C’est à la fois jubilatoire
et insolent. Aucune tricherie, aucune criaillerie mais un ton et une gestuelle toujours justes; les
personnages sont bien là, dans une grande proximité avec le public, même si l’interprétation est
parfois inégale. Il faudra que le spectacle se rode; il est encore un peu brut de décoffrage et mieux
vaut oublier les justifications théoriques un peu embrouillées de Julie Deliquet. Mais cette réussite
de travail collectif qui, « mutatis mutandis, » comme dirait Giscard d’Estaing, rappelle (ne rougissez
pas de plaisir Julie Deliquet) les tout débuts du Théâtre du Soleil avec Les Petit bourgeois ou La
Cuisine… Si, si c’est vrai, et nous jurons devant Brecht que c’est vrai.

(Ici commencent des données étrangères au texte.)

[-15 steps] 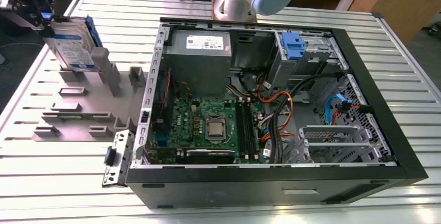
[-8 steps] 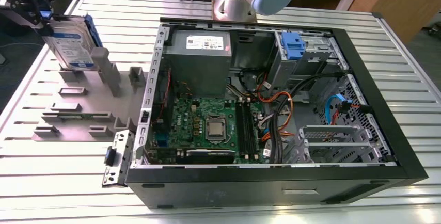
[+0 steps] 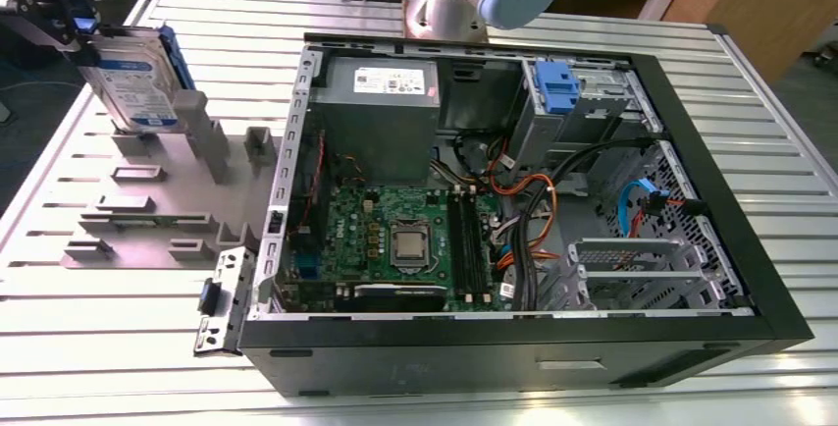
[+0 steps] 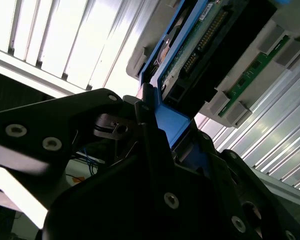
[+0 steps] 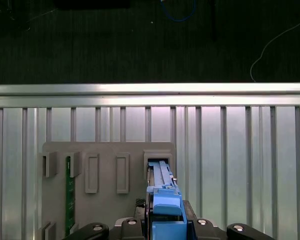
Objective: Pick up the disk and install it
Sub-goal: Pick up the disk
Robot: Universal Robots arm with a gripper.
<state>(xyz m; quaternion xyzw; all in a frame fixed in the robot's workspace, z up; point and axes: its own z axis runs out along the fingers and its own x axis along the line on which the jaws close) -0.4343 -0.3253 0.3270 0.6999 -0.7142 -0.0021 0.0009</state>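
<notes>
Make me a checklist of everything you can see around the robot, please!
Surface: ribbed metal table with a grey holder plate on it.
Job's things: disk upright, its lower end at a slot in the holder plate; open computer case beside the plate.
Clutter: green board standing in the holder plate.
Hand: hand closed on the disk's blue bracket.
Cables: orange, blue and black cables inside the case.
Surroundings: robot base behind the case; dark floor past the table edge.
</notes>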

Reste à vendre ce spectacle, et
il y a neuf comédiens, et, par les temps qui courent, ce n’est pas gagné. Croisons les doigts pour
eux; ils le méritent.
Triptyque Des années 70 à nos jours…
Triptyque Des années 70 à nos jours…
Septembre 2010 - Cécile Beyssac
Comédie dramatique de Jean-Luc Lagarce, mise en scène de Julie Deliquet, avec Julie André,
Gwendal Anglade, Eric Charon (ou Serge Biavan), Olivier Faliez (ou David Seigneur), Agnès Ramy et
Annabelle Simon (ou Julie Javovella).
Une maison, vestige d'un amour passé... Autre temps, autres meurs, c’était les années 60,
amours libres, vie collective. Ils s’y sont aimés ensemble dans cette maison et aujourd’hui Pierre y
vit toujours, seul. Hélène et Paul, eux, se sont mariés séparément, ailleurs.

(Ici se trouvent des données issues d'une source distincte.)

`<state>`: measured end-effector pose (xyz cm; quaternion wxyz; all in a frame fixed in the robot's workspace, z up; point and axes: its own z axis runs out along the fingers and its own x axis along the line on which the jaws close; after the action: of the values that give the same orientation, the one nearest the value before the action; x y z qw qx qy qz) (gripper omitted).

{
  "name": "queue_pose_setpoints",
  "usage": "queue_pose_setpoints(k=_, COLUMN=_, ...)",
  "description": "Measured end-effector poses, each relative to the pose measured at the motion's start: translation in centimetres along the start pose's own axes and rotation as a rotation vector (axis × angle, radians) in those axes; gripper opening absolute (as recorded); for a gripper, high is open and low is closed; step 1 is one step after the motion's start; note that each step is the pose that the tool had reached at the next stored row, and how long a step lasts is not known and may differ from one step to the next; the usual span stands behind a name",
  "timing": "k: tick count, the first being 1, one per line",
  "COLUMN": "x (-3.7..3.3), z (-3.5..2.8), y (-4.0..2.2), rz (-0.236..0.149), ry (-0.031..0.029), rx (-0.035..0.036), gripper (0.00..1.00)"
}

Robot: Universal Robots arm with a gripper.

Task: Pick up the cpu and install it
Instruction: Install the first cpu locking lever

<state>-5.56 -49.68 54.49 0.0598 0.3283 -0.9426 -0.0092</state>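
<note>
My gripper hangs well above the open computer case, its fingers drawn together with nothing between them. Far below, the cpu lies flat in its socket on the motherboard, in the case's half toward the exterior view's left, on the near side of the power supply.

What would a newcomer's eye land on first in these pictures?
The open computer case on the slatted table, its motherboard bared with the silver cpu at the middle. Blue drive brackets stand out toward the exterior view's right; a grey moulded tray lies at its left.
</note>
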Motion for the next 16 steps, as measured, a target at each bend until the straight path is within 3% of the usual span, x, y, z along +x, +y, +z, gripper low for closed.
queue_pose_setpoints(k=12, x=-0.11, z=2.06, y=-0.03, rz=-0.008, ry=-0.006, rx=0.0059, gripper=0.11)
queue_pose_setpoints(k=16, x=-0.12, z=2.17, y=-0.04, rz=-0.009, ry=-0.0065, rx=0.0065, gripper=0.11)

Ils reviennent chez Pierre, embarrassés, avec leurs nouvelles familles, pour débattre de la vente
de cette maison achetée en commun quelques années auparavant. Ensemble, ils vont revenir sur
leurs traces.
Le texte de Jean-Luc Lagarce met en exergue le langage et la difficulté des personnages à
l’utiliser, l’inadéquation entre les mots et les ressentis, ou leur adéquation trop grande peut être, par
ce qu’ils révèlent et qu’on voudrait cacher.

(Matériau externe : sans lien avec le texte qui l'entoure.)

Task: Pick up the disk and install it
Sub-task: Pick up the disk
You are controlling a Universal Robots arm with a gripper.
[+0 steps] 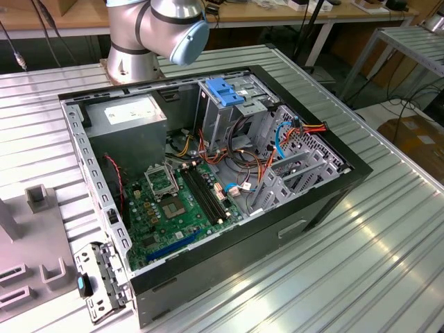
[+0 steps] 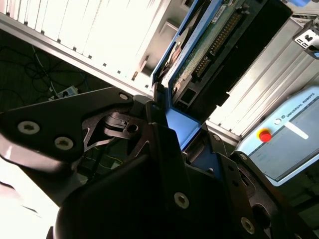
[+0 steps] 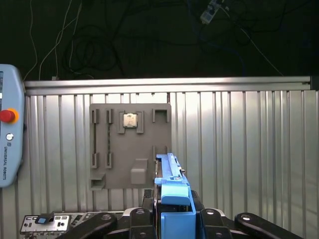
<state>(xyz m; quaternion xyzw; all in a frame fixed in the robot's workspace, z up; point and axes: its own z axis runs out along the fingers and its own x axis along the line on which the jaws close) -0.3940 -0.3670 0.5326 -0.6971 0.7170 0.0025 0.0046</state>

La situation de départ est explosive et chacun est sur ses gardes, chacun surveille les paroles de
l’autre, et derrières les mots, le sens que l’ont pourrait leur donner. Cynisme, fragilité, agressivité,
incompréhension : chacun revit et raconte son histoire, chacun reçoit et comprend à sa façon
l’histoire évoquée par l’autre dans d’impossibles retrouvailles qui rendent tout aussi impossible le
deuil et donc l’oubli.
La mise en scène de Julie Deliquet met en avant le collectif. Tous les acteurs sont présents sur
le plateau, sans interruption donc, des regards, des ressentis et du jeu. Le malaise des personnages
et le vide de leur parole qui tourne autour du pot est palpable, à tel point que le spectateur a parfois
l’impression d’assister en voyeur à un repas de famille un peu glauque, où, comme les trois pièces
rapportées de l’œuvre, il est de trop. La volonté de désacraliser le texte de Lagarce est poussée à
l’extrême pour aboutir à ce que Julie Deliquet nomme le "direct spontané".
Le décor est sobre, minimaliste et il n’y a pas de costume. Tout contribue à recentrer le propos
sur l’interprète, seul vecteur de l’intention.
Mise en situation et atmosphère sont donc les maitres mots de ce spectacle, qui met de côté la
psychologie des personnages au profit de la recherche de la sincérité de la situation, à défaut de la
parole, toujours difficile chez Lagarce.
Les comédiens défendent vaillamment ce parti pris qui fait la part belle aux personnages
secondaires auxquels le spectateur tend plus facilement à s’identifier. Agnès Ramy est
particulièrement brillante dans le rôle de la femme de Paul et Olivier Faliez campe lui le gentil mais
un peu bête mari d’Hélène avec brio.